The LA County Board of Supervisors just voted in favor of Agenda Item No. 18 (“Oppose Consideration Of Quemetco’s Permit Renewal Until Full Compliance With All Environmental Laws Has Been Met”). The motion was approved on consent, and without discussion, and none of the Supervisors made any statements regarding the motion or about Quemetco. There were also no comments made regarding the motion or Quemetco during the public comment period, which was held for one hour (the Board typically holds a maximum of one hour of public comment before closing that part of the agenda). The vote was 5-0.
Carl Raycroft – 7/21/20 LACBOS Meeting
Quemetco or its predecessors have operated a lead-acid battery recycling plant in Los Angeles County for nearly 60 years. Quemetco responsibly recycles roughly 10 million batteries per year, resulting in the production of 120,000 tons per year of lead. Quemetco is the sole lead-acid battery recycler not just in California but also west of the Rocky Mountains. Our facility plays a critical role for the state to fulfill its policies under the California Lead-Acid Battery Recycling Act, which mandates the recycling of lead-acid batteries in California.

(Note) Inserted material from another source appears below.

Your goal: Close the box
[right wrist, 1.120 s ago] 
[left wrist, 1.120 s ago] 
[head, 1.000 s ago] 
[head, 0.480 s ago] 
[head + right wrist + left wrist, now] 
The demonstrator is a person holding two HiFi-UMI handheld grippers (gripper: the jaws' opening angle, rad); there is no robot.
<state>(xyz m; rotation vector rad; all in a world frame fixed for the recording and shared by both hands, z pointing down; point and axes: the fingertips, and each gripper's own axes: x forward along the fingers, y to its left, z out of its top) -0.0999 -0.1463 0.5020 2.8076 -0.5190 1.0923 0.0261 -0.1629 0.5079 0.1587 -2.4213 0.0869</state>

Quemetco has a strong environmental record. For example, in 2008 the company voluntarily installed a $30 million, state-of-the-art emission control system that reduced emissions of lead by at least 95 percent. And Quemetco has publicly lobbied the SCAQMD for lower total lead emission limit levels throughout the air basin, which were adopted by the SCAQMD as part of its recent Rule 1420.1 amendments. These types of investments mean that Quemetco is the cleanest lead-acid battery recycling facility in the world.

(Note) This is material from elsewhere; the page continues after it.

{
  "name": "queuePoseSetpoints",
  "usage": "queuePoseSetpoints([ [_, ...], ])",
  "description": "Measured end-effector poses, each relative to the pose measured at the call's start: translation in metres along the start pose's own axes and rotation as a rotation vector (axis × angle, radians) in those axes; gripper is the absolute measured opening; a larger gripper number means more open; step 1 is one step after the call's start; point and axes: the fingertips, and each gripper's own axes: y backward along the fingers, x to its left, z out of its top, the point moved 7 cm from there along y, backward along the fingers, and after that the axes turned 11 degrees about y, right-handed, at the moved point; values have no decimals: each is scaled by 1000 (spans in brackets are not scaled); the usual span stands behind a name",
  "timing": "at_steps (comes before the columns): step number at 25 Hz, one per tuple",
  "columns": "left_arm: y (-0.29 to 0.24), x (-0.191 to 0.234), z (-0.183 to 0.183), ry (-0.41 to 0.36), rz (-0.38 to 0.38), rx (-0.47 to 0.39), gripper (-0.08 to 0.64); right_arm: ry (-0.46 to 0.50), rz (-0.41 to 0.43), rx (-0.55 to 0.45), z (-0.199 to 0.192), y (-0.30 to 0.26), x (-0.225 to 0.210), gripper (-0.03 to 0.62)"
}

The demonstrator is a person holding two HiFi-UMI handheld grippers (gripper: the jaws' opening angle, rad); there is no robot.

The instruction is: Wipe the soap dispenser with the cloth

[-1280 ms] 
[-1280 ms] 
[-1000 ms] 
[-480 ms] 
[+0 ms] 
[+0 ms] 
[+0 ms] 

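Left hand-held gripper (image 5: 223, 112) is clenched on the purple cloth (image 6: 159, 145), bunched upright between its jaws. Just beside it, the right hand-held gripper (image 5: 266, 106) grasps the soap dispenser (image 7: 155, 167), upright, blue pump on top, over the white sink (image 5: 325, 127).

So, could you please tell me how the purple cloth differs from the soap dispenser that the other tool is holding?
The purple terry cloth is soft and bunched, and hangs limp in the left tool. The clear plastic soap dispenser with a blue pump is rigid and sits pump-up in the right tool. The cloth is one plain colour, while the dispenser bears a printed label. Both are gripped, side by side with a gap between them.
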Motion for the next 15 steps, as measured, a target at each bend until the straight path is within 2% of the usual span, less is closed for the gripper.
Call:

Quemetco also voluntarily paid for an investigation overseen by DTSC of the area around its facility to assess the historical impact of the facility’s operations on soils in the area. Several months ago, we provided the final report documenting that investigation to the County Department of Public Health staff. We believe that report confirms that Quemetco has not impacted our neighbors.

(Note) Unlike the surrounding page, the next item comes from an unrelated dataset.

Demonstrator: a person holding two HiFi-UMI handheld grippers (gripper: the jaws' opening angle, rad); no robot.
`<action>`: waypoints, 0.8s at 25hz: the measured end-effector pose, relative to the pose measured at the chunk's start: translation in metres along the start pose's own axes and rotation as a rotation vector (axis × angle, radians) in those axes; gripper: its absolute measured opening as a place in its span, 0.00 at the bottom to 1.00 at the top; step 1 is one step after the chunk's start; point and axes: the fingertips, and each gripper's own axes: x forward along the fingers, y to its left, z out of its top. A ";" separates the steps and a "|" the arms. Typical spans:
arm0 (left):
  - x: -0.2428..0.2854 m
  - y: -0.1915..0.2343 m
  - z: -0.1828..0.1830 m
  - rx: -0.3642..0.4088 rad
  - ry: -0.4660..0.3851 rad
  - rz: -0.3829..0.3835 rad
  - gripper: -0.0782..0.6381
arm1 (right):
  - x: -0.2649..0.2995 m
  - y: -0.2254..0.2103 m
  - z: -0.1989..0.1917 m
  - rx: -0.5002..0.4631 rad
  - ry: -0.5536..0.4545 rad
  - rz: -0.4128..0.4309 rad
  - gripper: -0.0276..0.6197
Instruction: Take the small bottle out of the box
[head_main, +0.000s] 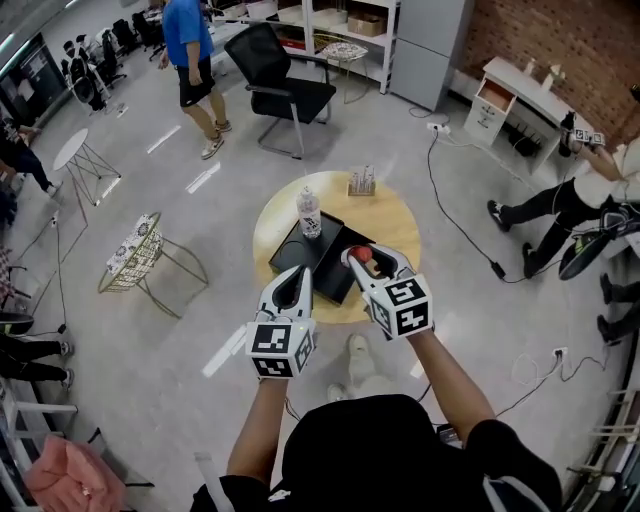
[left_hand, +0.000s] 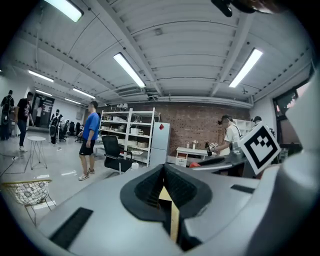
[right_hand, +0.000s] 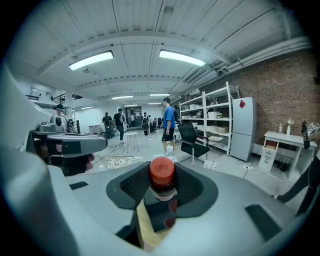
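Small bottle (right_hand: 162, 174), round red cap on a dark body, stands upright, pinched between the ribbed dark pads of the right claw (head_main: 366, 258), over the flat black box (head_main: 300, 256) on the round wooden table (head_main: 400, 225). Both forearms reach forward. The left claw (head_main: 297, 277) is pressed together, empty.

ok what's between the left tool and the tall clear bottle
Only the black box, seen in the head view: the left tool is at its near edge and the clear bottle stands at its far end.
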 end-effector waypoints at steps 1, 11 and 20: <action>-0.005 -0.003 0.003 0.005 -0.005 -0.007 0.12 | -0.006 0.003 0.001 0.001 -0.007 -0.005 0.26; -0.039 -0.031 0.004 0.021 -0.029 -0.062 0.12 | -0.052 0.032 0.002 0.005 -0.055 -0.030 0.26; -0.048 -0.057 0.011 0.007 -0.052 -0.092 0.12 | -0.080 0.034 0.006 -0.003 -0.080 -0.029 0.26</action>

Quemetco even paid for the County Department of Public Health to conduct blood testing in the neighborhood at Resource Fairs conducted by DPH. The results of this blood testing, we understand, was very positive – blood lead levels of those tested were low and none of the hundreds of people tested had blood lead levels over action levels.
Finally, Quemetco provides hundreds of strong union jobs to the region, employing a large cross section of traditionally disadvantaged individuals, including those without college education. Quemetco has a strong record of labor peace and remain a central figure in the local economy.
Quemetco welcomes the opportunity to work with the County, but the issues detailed in the Motion were never discussed with Quemetco, and the Motion comes as a surprise. To be clear – Quemetco does not object to any County action directing compliance with environmental laws and encouraging relevant local and state agencies such as DTSC and AQMD to require compliance with these laws as part of any permitting process involving Quemetco. However, the Motion contains numerous misleading, and in a number of instances inaccurate, statements and is inconsistent with prevailing laws. As a result, the Motion creates the misleading impression regarding Quemetco’s environmental compliance. In that regard, we have submitted for the record a letter detailing these misleading and inaccurate statements from our counsel, Manatt, Phelps. I urge your attention to that letter.
It is not in anyone’s interest to publish a Motion or any subsequent correspondence or statement that is incorrect or misleading. Accordingly, we stand ready to engage the County and ask that the Board continue consideration of the Motion for two weeks in order to correct the record before proceeding.